=== EXERCISE DATA ===

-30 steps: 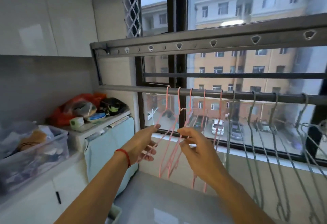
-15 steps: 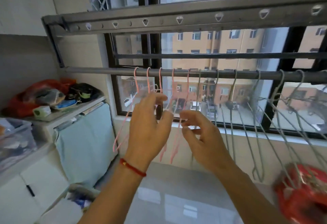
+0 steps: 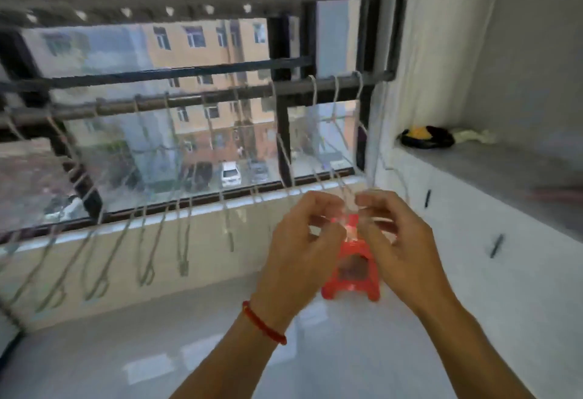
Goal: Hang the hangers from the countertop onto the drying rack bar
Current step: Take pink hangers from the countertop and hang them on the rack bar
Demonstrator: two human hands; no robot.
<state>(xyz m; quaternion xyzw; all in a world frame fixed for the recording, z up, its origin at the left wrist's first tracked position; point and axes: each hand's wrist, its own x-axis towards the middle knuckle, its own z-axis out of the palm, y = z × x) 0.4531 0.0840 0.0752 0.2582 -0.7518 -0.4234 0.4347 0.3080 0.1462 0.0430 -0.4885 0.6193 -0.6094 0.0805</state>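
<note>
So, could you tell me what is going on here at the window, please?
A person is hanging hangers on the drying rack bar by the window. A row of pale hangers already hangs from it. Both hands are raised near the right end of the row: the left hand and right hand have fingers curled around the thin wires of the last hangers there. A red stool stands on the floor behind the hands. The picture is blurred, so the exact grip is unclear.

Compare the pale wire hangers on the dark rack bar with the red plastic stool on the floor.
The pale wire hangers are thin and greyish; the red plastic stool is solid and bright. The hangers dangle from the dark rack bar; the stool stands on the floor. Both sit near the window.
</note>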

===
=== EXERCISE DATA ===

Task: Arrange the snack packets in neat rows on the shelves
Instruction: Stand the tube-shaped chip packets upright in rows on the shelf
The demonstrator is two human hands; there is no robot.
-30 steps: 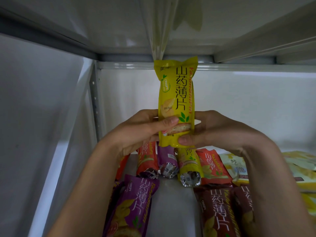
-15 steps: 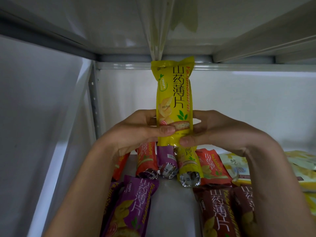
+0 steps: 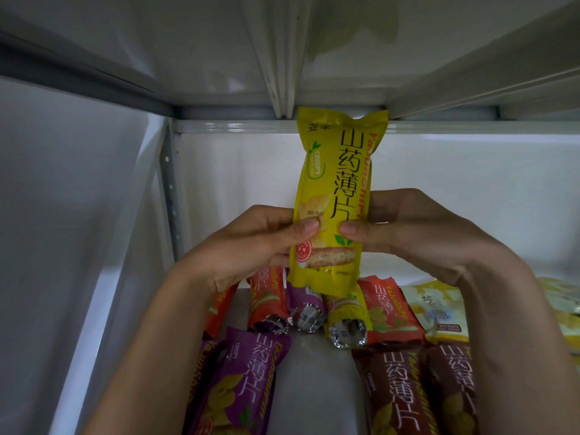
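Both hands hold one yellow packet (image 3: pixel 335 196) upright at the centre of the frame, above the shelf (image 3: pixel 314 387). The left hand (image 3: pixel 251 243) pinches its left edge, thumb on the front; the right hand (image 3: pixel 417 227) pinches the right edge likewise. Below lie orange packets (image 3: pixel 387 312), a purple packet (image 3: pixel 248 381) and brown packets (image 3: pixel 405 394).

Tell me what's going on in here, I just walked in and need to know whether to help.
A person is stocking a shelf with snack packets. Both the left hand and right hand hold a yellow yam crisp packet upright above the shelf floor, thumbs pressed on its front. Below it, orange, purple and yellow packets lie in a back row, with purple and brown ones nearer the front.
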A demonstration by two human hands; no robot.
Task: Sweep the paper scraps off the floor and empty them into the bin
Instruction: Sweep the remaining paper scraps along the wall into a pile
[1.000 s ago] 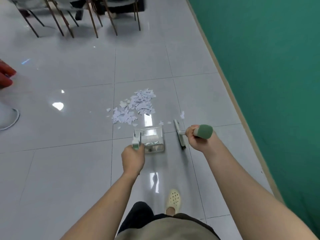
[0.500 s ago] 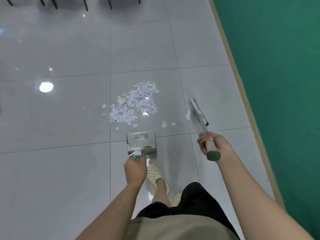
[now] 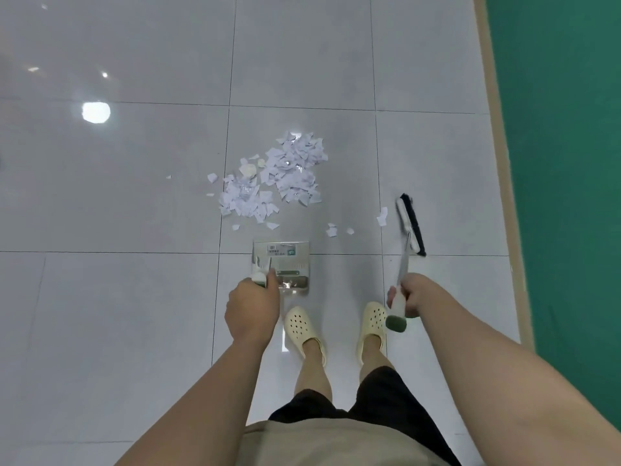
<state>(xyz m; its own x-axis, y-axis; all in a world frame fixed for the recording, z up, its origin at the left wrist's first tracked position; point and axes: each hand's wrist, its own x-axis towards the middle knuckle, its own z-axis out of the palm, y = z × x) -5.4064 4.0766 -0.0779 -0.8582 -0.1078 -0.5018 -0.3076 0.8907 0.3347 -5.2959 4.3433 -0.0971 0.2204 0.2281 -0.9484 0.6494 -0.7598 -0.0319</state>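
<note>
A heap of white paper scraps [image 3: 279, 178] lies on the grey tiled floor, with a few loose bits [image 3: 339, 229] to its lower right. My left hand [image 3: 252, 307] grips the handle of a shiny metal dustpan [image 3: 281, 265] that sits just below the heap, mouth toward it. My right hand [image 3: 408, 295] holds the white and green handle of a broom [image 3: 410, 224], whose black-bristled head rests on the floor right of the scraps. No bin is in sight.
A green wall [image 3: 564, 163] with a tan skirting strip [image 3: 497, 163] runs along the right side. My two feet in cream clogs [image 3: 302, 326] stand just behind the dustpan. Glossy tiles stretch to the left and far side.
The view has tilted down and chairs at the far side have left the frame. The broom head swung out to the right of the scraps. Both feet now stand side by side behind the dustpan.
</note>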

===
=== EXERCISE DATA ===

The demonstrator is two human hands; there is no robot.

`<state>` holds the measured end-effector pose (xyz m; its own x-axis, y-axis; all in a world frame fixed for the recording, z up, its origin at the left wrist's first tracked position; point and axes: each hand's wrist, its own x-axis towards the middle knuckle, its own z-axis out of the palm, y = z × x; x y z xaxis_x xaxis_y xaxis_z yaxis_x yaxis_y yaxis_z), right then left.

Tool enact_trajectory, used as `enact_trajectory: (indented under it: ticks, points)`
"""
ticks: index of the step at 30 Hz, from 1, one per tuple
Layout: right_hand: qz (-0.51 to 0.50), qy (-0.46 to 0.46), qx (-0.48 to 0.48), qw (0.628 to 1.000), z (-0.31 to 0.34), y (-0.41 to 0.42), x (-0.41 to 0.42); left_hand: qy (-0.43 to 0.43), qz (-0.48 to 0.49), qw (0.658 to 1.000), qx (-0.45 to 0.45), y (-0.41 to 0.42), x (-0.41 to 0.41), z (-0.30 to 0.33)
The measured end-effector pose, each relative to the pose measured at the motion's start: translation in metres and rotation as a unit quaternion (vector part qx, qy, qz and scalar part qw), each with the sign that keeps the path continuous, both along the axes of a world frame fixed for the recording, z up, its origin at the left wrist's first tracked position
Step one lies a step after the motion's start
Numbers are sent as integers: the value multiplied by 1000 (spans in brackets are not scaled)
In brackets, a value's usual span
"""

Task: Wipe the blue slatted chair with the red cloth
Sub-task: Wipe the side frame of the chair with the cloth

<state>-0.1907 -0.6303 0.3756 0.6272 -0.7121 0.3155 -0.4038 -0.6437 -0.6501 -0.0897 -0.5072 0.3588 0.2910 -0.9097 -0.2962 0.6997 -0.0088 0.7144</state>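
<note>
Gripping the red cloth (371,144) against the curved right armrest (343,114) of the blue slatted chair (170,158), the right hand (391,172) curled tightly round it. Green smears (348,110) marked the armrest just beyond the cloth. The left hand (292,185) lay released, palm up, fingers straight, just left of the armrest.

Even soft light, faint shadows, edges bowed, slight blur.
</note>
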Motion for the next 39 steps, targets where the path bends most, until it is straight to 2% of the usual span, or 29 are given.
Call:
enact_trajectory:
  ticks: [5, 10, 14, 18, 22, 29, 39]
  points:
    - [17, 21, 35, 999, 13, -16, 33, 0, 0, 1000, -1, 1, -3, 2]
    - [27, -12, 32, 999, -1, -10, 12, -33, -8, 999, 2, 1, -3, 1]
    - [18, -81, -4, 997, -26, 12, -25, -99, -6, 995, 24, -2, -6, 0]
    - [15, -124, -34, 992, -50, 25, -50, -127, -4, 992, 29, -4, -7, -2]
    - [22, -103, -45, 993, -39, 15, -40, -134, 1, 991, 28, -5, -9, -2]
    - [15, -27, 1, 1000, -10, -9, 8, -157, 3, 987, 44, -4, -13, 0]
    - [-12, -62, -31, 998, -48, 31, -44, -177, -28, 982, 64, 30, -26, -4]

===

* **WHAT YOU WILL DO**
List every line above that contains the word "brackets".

* **RESULT FOR THIS TASK**
Numbers are sent as integers: the value multiplied by 1000 (spans in brackets are not scaled)
In brackets, a value's usual span

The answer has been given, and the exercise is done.